O presidente Luiz Inácio Lula da Silva fará uma visita a Rondônia nesta quinta-feira, 20 de abril, após mais de dois anos de mandato sem ir a esse estado, assim como Tocantins e Acre. Durante sua passagem por Porto Velho, a capital de Rondônia, Lula se concentrará em apresentar projetos do governo. Na sexta-feira, ele seguirá para Paraupebas, no Pará. Essa série de viagens acontece em um momento em que sua popularidade está em queda, segundo pesquisas. O governo espera que essa comunicação direta com a população ajude a melhorar a imagem do presidente, que enfrenta críticas pela falta de informação sobre suas ações e por problemas como inflação e gastos públicos descontrolados. Lula acredita que a produção agrícola poderá ajudar a baixar os preços dos alimentos, mas especialistas dizem que isso pode levar tempo. Com poucos resultados para mostrar, o presidente planeja usar esses eventos para tentar reverter sua situação.
Lula visitará Rondônia e Pará em meio a queda de popularidade
O presidente da República, Luiz Inácio Lula da Silva, visitará o estado de Rondônia nesta quinta-feira, 20 de abril, após quase dois anos e cinco meses de mandato. A ida marca o fim de uma espera, já que Rondônia, Tocantins e Acre não haviam recebido a visita do presidente durante o período atual.

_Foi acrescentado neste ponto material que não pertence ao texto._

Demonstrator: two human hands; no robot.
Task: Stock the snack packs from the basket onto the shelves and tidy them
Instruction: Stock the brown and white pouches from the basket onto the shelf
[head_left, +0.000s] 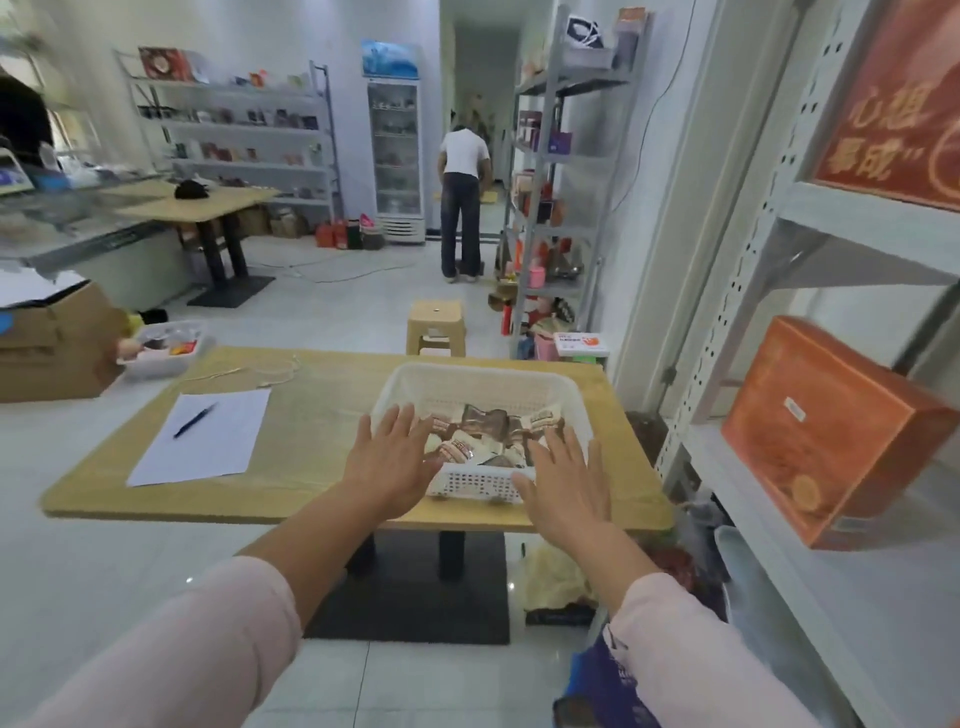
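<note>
A white plastic basket (483, 382) stands on the wooden table (311, 415) and holds several brown and cream snack packs (491, 423). My left hand (392, 460) is stretched out flat with spread fingers over the basket's near left corner. Over the near right corner hovers my right hand (569, 480), also flat with straight fingers. Neither hand holds anything. Whether they touch the basket I cannot tell. A grey metal shelf unit (810, 218) stands at the right, close to the table.
An orange box (826, 431) lies on the right shelf, a red box (904, 98) above it. On the table lie a paper sheet with a pen (202, 436) and a cable. Behind are a yellow stool (436, 327), cardboard boxes (52, 343) and a standing person (462, 202).
</note>
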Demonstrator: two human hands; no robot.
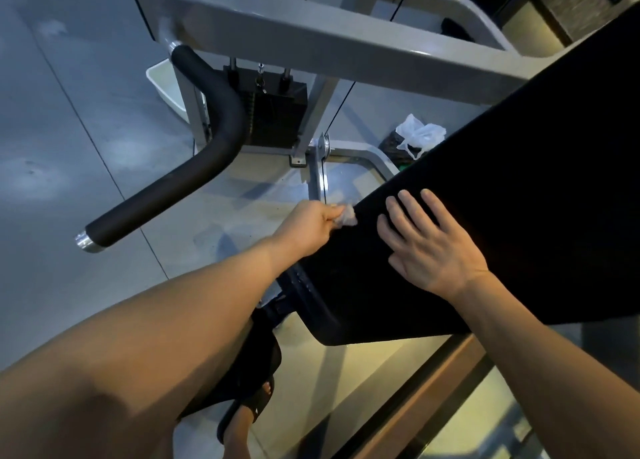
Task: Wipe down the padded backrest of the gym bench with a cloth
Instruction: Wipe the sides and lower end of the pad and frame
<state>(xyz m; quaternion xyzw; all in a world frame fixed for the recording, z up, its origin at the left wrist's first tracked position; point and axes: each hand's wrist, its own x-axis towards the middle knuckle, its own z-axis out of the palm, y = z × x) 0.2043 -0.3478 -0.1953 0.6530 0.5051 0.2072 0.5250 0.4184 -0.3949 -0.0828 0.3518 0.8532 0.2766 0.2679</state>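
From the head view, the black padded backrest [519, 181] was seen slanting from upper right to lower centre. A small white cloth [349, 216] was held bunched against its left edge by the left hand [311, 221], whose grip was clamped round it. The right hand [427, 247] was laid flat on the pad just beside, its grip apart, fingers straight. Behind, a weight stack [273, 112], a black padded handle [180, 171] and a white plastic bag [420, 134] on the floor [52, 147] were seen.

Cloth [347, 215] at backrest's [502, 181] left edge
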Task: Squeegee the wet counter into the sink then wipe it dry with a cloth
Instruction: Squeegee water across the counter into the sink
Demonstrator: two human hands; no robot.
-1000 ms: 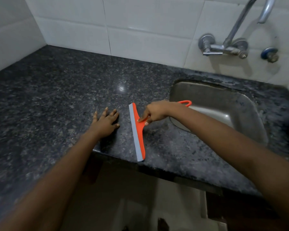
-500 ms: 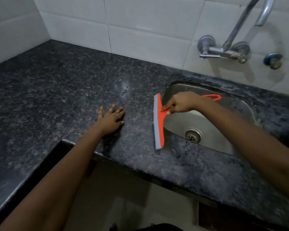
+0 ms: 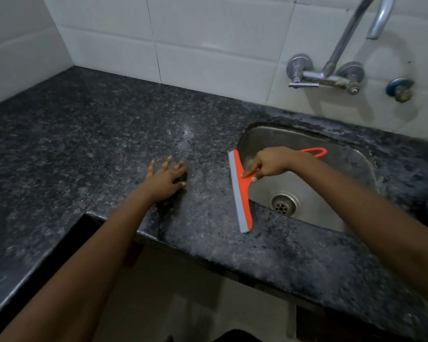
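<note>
Orange plastic with a grey rubber edge, the squeegee (image 3: 241,193) sits at the left lip of the sink (image 3: 351,169). Its long blade runs from the counter's (image 3: 97,144) front toward the wall, and its handle reaches right over the basin. The right hand (image 3: 269,165) grasps that handle just behind the blade, fingers curled round it. The left hand (image 3: 164,181) lies flat on the stone with fingers spread, holding nothing, left of the blade and apart from it. The dark speckled stone glints further back, seemingly wet, so the next pull probably begins there. A tap (image 3: 331,77) juts from white tiles above the basin.
</note>
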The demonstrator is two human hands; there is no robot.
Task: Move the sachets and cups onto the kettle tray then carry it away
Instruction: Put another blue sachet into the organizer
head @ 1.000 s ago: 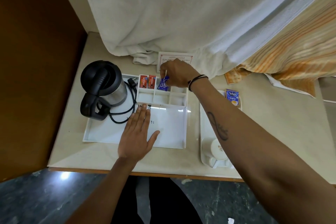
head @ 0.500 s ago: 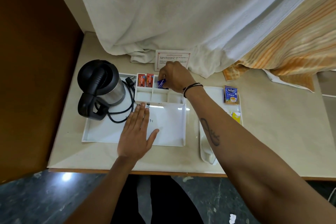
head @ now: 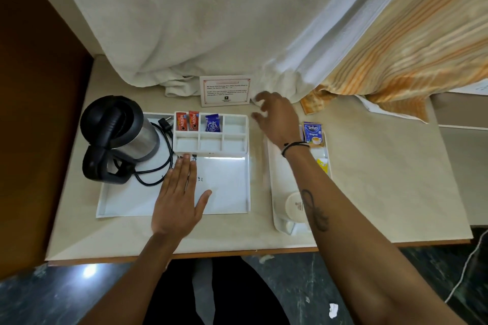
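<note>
Head view is showing a white kettle tray [head: 132,206] lying under the left hand [head: 179,198], with a black kettle [head: 116,129] and its coiled cord [head: 158,163] sitting to that hand's left. Just beyond its fingertips, the tray's divided section is holding two red sachets [head: 187,121] in one far compartment and a blue sachet [head: 212,123] in the next. A printed card [head: 225,90] is standing beyond the tray, close to the right hand [head: 274,119]. Right of that hand, a second tray [head: 269,155] is carrying a tea sachet [head: 312,132], a yellow sachet [head: 322,164] and, under the forearm, a partly hidden cup [head: 293,206].

The left hand is lying flat, fingers together, palm pressing on the kettle tray. The right hand is hovering between the trays, fingers spread and gripping nothing.

Everything is sitting on a beige counter [head: 383,179], with a white curtain [head: 211,21] and a striped curtain [head: 422,34] hanging behind.
</note>
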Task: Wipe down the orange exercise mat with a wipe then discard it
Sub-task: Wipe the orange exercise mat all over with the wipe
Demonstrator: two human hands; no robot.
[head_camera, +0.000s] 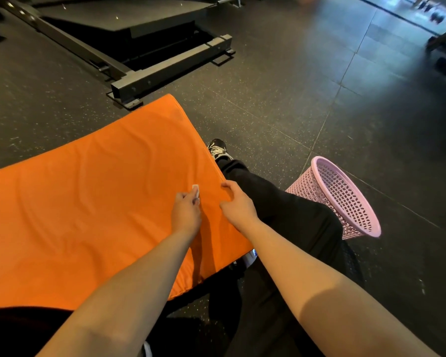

A agenda do presidente em Porto Velho, capital de Rondônia, será focada em “entregas” de projetos da gestão federal. Em seguida, Lula seguirá para Paraupebas, no Pará, na sexta-feira, 21 de abril.
A intensificação das viagens nacionais de Lula ocorre em um momento de crescimento da impopularidade do presidente, conforme apontam as pesquisas de opinião. A estratégia do Planalto é aumentar a comunicação direta com a população, buscando divulgar as ações do governo.
Segundo fontes do governo, a insatisfação popular estaria relacionada à falta de informação sobre as iniciativas da administração federal. No entanto, analistas apontam que problemas como o descontrole nos gastos públicos e a inflação também contribuem para o cenário.
Lula tem defendido que a “supersafra” do agronegócio poderá ajudar a reduzir os preços dos alimentos, mas especialistas alertam que esse efeito pode demorar a ser sentido pela população. Com poucos resultados concretos a apresentar e o tempo se esgotando, o presidente pretende utilizar os eventos com plateias selecionadas e a presença de políticos locais para tentar melhorar sua imagem.